We need strum these strings no more. In complaining of the nonobservance of the local rule, defendant, like the Pharisees of old, seems fixated on the symbols of piety to the exclusion of adequate concern with the spirit. The court below conducted itself fairly and did no violence to defendant's substantial rights. We conclude, therefore, that the court did not abuse its discretion in suspending D.P.R.L.R. 418.6 in the circumstances of this case. Cf. Fogel, 829 F.2d at 91 (defendant could not complain of government's failure timely to file sentencing memorandum where much of it consisted of transcripts to which defendant had access and defendant did not request additional time for review); United States v. Mitchell, 723 F.2d 1040, 1049 (1st Cir. 1983) (violation of local rule constituted harmless error where defendant failed to show substantial prejudice).
III. APPLYING THE GUIDELINES
Application of the Guidelines is essentially a seven step process: the court (1) ascertains the statute of conviction; then (2) determines the "base offense level" corresponding thereto; then (3) computes a "total offense level" by adjustment of the base offense level to take into account defined desiderata such as the presence of multiple counts, victim characteristics, role in the offense, obstruction of justice, and acceptance of responsibility; then (4) ascertains defendant's "criminal history category;" then (5) uses a grid to determine the "sentencing range" indicated by the confluence of defendant's total offense level and criminal history category; then (6) considers possible departures; then (7) pronounces sentence. See United States Sentencing Commission Guidelines Manual ( Manual) § 1B1.1 at 1.13 (rev. ed. 1988); see also United States v. Wright, 873 F.2d 437, 440 (1st Cir. 1989).

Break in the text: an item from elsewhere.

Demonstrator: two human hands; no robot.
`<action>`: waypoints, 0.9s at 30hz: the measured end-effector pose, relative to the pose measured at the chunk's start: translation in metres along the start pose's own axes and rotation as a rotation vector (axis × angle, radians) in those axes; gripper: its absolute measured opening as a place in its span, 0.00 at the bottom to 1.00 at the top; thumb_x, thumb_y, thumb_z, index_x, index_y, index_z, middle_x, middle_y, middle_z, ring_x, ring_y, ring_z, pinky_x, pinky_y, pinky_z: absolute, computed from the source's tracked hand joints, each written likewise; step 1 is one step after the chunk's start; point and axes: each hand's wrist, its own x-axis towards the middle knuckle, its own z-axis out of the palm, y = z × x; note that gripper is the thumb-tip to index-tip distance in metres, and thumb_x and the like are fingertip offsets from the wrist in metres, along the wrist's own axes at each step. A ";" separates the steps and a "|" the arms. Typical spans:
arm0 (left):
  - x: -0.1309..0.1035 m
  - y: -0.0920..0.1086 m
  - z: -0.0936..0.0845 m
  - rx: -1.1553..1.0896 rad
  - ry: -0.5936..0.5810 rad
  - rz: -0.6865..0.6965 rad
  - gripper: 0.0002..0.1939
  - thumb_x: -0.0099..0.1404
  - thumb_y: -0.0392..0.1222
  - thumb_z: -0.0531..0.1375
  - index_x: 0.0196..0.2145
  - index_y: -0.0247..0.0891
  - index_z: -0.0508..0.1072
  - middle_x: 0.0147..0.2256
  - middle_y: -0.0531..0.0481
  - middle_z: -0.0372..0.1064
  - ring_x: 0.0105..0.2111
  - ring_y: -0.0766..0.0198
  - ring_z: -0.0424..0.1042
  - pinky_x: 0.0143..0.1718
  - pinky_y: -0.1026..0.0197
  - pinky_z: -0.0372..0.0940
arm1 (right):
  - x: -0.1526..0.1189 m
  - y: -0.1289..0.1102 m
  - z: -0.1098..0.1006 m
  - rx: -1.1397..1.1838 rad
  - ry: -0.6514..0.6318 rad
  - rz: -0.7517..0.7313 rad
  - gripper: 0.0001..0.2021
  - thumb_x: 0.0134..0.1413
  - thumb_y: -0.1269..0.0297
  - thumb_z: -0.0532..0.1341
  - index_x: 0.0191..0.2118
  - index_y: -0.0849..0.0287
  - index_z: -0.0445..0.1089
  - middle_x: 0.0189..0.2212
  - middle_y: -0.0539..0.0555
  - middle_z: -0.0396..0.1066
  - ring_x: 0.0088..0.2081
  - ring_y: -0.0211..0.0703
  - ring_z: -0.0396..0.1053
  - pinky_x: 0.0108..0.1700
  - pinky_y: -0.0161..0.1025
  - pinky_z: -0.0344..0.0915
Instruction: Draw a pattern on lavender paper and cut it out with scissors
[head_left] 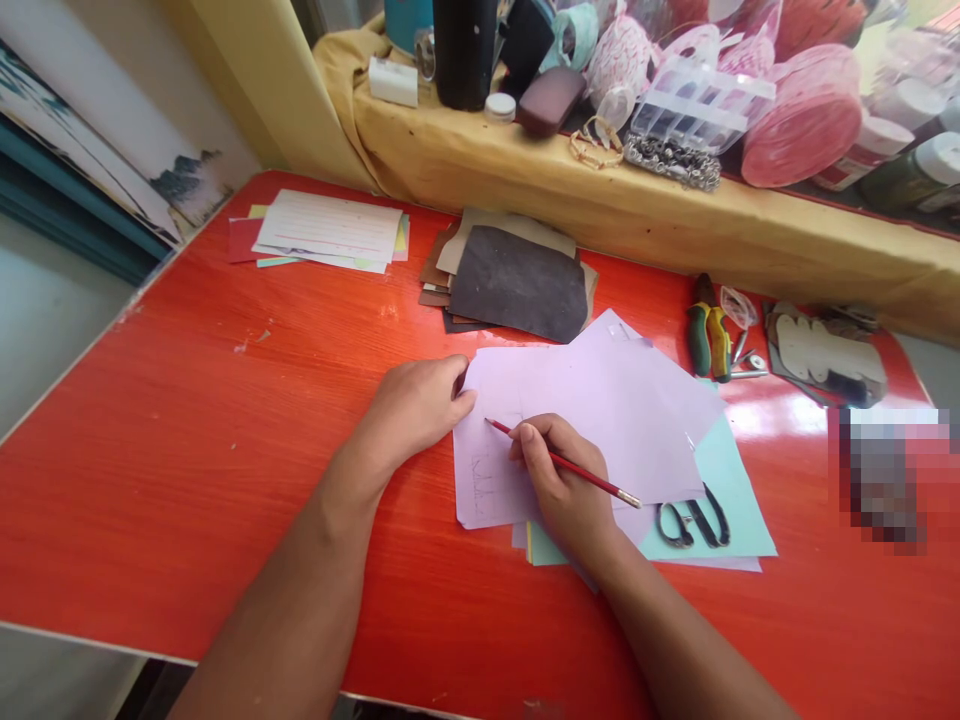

Here, the count in question had a base offense level of 18. See Manual § 2D1.1(a)(3) Drug Quantity Table at 2.37-2.39. The district court made two (offsetting) adjustments: it increased the offense level by two points because of appellant's role in the offense as "an organizer, leader, manager or supervisor" of criminal activity, id. § 3B1.1(c) at 3.3, and then subtracted two points for acceptance of responsibility. See id. § 3E1.1 at 3.21. Diaz-Villafane's total offense level, therefore, remained at 18. His criminal history category was I (the lowest possible) because, despite numerous pending drug charges, he had not previously been sentenced for any other offense. See id. § 4A1.1 at 4.1. The grid yielded a sentencing range of 27-33 months, but the district court, carefully articulating its reasons, imposed a 10-year sentence.
Diaz-Villafane challenges the district court's application of the Guidelines in but a single respect, objecting strenuously to the finding that he was "an organizer, leader, manager or supervisor" in a criminal activity involving more than one but fewer than five participants. See Manual § 3B1.1(c) at 3.3. Because this finding involves a "mixed" fact-law question, defendant has the burden of showing it to be "clearly erroneous." 18 U.S.C. § 3742(d); see Wright, at 443-44; United States v. Mejia-Orosco, 867 F.2d 216, 220-21 (5th Cir. 1989). We look to the record.
The Act provides that an appellate court must set aside a sentence " imposed as a result of an incorrect application of the sentencing guidelines." 18 U.S.C. § 3742(e)(1) (emphasis supplied). In this case, the district court, although ascertaining the sentencing range decreed by the Guidelines, elected to sentence outside that range. It is, therefore, arguable that any computational error in assigning a total offense level was harmless. Because the government has not raised the point, however, we assume for purposes of this case that the challenged finding affected defendant's sentence.
The judge had before him evidence that defendant boasted of "controll[ing] the area" and that he was "protected with a bunch of individuals riding bikes, motorcycles and cars." During a drug sale on January 22, defendant was accompanied by a minor named Manolo; it was Manolo who actually delivered the heroin to the undercover agent. On the occasion of another transaction, youths on bicycles encircled Diaz-Villafane, warning him when he roamed too far afield. Another knowledgeable witness described appellant as "a leader," and gave considerable detail. Based on this evidence and more, the judge made a specific finding that appellant was "a person who had others working for him, up to five, and in that sense he was a leader or manager." The judge explained that, as he saw matters, Diaz-Villafane "was not working alone in these things. . . ."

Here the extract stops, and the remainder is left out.